**Problem description:** The response must consist of every line of the listing, reproduced verbatim.

---------------

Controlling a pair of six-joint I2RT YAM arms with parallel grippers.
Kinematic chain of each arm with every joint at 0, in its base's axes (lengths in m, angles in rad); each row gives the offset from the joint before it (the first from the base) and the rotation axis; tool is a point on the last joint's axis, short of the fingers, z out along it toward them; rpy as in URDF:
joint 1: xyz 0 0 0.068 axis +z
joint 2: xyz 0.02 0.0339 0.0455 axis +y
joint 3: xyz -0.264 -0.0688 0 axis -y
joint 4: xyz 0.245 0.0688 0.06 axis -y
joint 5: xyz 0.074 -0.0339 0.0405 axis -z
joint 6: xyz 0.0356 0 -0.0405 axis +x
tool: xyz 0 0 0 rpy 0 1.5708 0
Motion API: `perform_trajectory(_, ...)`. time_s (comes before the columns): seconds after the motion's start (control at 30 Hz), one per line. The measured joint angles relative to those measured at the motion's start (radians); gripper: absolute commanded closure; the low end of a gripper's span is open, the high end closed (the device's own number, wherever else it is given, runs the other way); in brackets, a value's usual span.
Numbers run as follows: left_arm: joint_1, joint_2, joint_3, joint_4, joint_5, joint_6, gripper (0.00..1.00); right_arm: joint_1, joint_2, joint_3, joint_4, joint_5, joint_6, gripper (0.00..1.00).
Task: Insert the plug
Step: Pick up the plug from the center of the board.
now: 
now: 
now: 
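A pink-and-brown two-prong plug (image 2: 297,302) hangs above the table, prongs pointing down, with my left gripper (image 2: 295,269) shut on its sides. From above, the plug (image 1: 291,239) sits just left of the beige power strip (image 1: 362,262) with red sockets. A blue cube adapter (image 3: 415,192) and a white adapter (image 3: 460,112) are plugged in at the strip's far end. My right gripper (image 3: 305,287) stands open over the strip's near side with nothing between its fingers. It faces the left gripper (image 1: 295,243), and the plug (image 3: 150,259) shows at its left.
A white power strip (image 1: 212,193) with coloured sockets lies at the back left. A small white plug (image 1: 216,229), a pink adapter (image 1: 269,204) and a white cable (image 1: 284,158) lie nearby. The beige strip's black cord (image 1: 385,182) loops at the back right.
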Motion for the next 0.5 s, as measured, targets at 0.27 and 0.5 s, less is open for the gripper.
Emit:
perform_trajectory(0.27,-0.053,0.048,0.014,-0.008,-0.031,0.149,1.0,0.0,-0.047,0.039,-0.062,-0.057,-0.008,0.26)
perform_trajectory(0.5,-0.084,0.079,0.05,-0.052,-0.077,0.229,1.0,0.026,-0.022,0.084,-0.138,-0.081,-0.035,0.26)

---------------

**Exercise answer:**
Controlling a pair of six-joint I2RT YAM arms with parallel grippers.
Kinematic chain of each arm with every joint at 0, in its base's axes (lengths in m, angles in rad); each row gives the offset from the joint before it (the first from the base) and the rotation axis; tool is a point on the last joint's axis, short of the fingers, z out along it toward them; rpy as in URDF:
joint 1: xyz 0 0 0.068 axis +z
joint 2: xyz 0.02 0.0339 0.0455 axis +y
joint 3: xyz -0.264 -0.0688 0 axis -y
joint 4: xyz 0.245 0.0688 0.06 axis -y
joint 5: xyz 0.074 -0.0339 0.0405 axis -z
joint 6: xyz 0.0356 0 -0.0405 axis +x
tool: xyz 0 0 0 rpy 0 1.5708 0
Motion API: `perform_trajectory(_, ...)`. time_s (comes before the columns): seconds after the motion's start (control at 30 Hz), one per line. The measured joint angles relative to those measured at the motion's start (radians); gripper: absolute commanded closure; the low end of a gripper's span is open, the high end closed (the device's own number, wherever else it is given, runs the other way); in brackets, a value's usual span.
Numbers run as follows: left_arm: joint_1, joint_2, joint_3, joint_4, joint_5, joint_6, gripper (0.00..1.00); right_arm: joint_1, joint_2, joint_3, joint_4, joint_5, joint_6, gripper (0.00..1.00).
Task: Insert the plug
Step: Pick up the plug from the center of the board.
now: 
now: 
now: 
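A pink-and-brown two-prong plug (image 2: 297,302) hangs above the table, prongs pointing down, with my left gripper (image 2: 295,269) shut on its sides. From above, the plug (image 1: 291,239) sits just left of the beige power strip (image 1: 362,262) with red sockets. A blue cube adapter (image 3: 415,192) and a white adapter (image 3: 460,112) are plugged in at the strip's far end. My right gripper (image 3: 305,287) stands open over the strip's near side with nothing between its fingers. It faces the left gripper (image 1: 295,243), and the plug (image 3: 150,259) shows at its left.
A white power strip (image 1: 212,193) with coloured sockets lies at the back left. A small white plug (image 1: 216,229), a pink adapter (image 1: 269,204) and a white cable (image 1: 284,158) lie nearby. The beige strip's black cord (image 1: 385,182) loops at the back right.
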Motion for the next 0.5 s, as measured, targets at 0.27 and 0.5 s, less is open for the gripper.
Emit:
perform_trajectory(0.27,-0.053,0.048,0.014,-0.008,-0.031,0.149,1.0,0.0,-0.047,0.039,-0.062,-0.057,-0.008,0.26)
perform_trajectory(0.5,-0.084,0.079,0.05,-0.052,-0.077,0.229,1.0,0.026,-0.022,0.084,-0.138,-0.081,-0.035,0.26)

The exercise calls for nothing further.